You also must have a sense of adventure and a
willingness to fail. In the years in which the temperatures maintain a
steady trajectory toward springtime warmth, you will be the envy of all
your neighborhood's fair-weather gardeners, who will feel decidedly
behind the curve when they emerge from their hibernation in late April.
However, in years when we have a series of late freezes or torrential
spring rains, you may be a bit disheartened.
It's a gamble, but in the years when it works,
it's worth it and it will make you want to try it again.
In order to have cole crops ready to transplant in
March, you need to be germinating your seeds indoors in late January or
early February. The best transplants are six to eight weeks old when
they go into the ground.
Alas, I was forced to join the ranks of the
fair-weather gardeners a few years ago, and my annual gardening
adventure now commences in April, which just means that I'm like most of
the sane people in the world. You still can plant greens and carrots and
most of the cool-weather veggies, you just can't sow as many plantings
of lettuce, for example. Your broccoli also is going to be quicker to
bolt as it will mature in mid-June.
April 20 or so is the average date of the last
killing frost.

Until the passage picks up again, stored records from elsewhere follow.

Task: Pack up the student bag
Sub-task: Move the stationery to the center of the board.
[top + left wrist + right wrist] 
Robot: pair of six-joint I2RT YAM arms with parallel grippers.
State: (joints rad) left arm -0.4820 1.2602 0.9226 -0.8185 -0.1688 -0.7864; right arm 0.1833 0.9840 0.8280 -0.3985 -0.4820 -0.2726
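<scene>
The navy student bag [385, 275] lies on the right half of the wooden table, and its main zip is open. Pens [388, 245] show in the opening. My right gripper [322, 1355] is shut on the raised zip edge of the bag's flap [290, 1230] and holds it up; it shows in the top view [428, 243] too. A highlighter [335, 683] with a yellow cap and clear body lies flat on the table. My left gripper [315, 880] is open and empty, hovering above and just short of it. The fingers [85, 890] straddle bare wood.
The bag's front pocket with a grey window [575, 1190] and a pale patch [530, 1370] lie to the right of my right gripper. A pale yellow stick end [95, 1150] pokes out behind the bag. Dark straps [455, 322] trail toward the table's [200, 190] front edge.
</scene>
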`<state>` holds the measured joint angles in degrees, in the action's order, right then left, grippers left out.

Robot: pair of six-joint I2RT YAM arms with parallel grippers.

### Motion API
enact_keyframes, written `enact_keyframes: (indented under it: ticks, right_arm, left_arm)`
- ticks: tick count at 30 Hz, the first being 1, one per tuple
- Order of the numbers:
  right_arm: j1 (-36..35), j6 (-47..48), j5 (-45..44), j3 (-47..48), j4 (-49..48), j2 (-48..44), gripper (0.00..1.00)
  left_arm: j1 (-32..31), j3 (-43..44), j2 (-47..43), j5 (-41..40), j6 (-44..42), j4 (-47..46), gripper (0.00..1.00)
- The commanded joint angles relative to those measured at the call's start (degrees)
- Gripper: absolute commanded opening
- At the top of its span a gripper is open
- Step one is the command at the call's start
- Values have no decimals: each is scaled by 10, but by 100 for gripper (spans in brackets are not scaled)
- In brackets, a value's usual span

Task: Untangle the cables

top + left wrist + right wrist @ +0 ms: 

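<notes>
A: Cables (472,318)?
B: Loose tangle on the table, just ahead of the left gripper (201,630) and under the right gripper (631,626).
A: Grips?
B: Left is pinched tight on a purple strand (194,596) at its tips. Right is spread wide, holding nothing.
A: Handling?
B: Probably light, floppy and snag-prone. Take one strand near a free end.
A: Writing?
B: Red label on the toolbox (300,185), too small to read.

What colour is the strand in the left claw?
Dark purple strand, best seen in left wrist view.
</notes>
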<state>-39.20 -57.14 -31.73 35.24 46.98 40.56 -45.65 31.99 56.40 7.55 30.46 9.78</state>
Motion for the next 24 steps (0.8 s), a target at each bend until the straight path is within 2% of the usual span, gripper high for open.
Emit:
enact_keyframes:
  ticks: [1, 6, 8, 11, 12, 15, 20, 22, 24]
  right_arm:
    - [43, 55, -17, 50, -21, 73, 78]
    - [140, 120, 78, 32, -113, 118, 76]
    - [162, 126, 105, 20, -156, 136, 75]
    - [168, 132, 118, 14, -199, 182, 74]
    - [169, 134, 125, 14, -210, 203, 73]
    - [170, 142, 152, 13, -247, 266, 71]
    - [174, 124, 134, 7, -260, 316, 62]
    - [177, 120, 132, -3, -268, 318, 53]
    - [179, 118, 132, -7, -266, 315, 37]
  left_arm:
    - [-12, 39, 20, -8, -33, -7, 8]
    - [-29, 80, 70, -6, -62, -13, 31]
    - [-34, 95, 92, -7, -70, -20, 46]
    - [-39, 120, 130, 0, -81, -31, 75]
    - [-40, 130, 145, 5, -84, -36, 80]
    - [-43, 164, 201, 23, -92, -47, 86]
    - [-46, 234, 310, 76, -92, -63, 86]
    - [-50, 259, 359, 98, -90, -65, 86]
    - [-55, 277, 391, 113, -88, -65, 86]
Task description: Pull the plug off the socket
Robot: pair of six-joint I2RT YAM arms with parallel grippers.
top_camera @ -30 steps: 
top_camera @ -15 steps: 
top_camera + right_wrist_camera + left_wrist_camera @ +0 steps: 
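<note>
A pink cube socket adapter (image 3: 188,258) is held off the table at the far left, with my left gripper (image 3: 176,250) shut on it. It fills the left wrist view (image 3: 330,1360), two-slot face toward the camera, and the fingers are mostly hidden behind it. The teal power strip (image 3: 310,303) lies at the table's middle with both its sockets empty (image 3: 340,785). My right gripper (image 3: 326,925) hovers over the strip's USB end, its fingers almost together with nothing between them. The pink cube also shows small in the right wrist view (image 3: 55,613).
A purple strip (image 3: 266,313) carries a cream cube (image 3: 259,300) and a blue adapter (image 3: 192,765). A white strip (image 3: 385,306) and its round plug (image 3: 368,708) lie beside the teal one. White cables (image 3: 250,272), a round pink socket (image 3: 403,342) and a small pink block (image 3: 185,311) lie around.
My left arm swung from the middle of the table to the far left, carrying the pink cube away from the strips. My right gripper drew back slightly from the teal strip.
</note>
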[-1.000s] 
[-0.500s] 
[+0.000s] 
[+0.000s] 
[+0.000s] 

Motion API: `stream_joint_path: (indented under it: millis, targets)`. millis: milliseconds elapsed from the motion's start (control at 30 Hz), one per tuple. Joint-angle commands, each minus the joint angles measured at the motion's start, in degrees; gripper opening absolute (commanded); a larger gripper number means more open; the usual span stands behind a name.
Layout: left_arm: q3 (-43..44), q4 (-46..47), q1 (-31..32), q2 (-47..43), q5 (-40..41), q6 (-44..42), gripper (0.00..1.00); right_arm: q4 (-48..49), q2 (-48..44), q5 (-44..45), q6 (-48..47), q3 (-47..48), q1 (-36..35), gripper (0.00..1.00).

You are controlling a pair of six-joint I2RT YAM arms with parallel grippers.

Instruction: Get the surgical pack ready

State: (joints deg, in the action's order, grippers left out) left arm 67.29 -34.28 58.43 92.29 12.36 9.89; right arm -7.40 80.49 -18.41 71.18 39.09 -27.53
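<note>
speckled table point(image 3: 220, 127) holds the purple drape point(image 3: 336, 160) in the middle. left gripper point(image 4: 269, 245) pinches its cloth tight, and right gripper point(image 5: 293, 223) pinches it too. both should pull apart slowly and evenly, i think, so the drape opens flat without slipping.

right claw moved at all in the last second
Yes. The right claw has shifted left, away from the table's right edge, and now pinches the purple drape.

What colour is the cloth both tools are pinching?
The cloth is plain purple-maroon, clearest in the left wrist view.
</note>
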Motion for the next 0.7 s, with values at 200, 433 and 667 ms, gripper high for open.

What that means for gardeners in both groups is that you
should hold off on planting the warm-weather veggies until after that
date. This includes your tomatoes, beans, corns, okra and peppers. These
can be planted through May.
Okra won't even germinate until the ground
temperature hits 60 degrees. A late frost may do some damage to other
crops. Beans and all the nightshades are very frost-intolerant.
The most common warm-weather vegetables that must
be transplanted into the garden are eggplant, leeks, peppers and
tomatoes. If you grow your own transplants, you need to get these
started indoors by late February or early March.
Going back to the gardening map we talked about
last week, it's helpful to note the projected planting dates on the map.
If you start your growing season early, you will be able to throw in an
extra row of beans after you pull up your lettuce.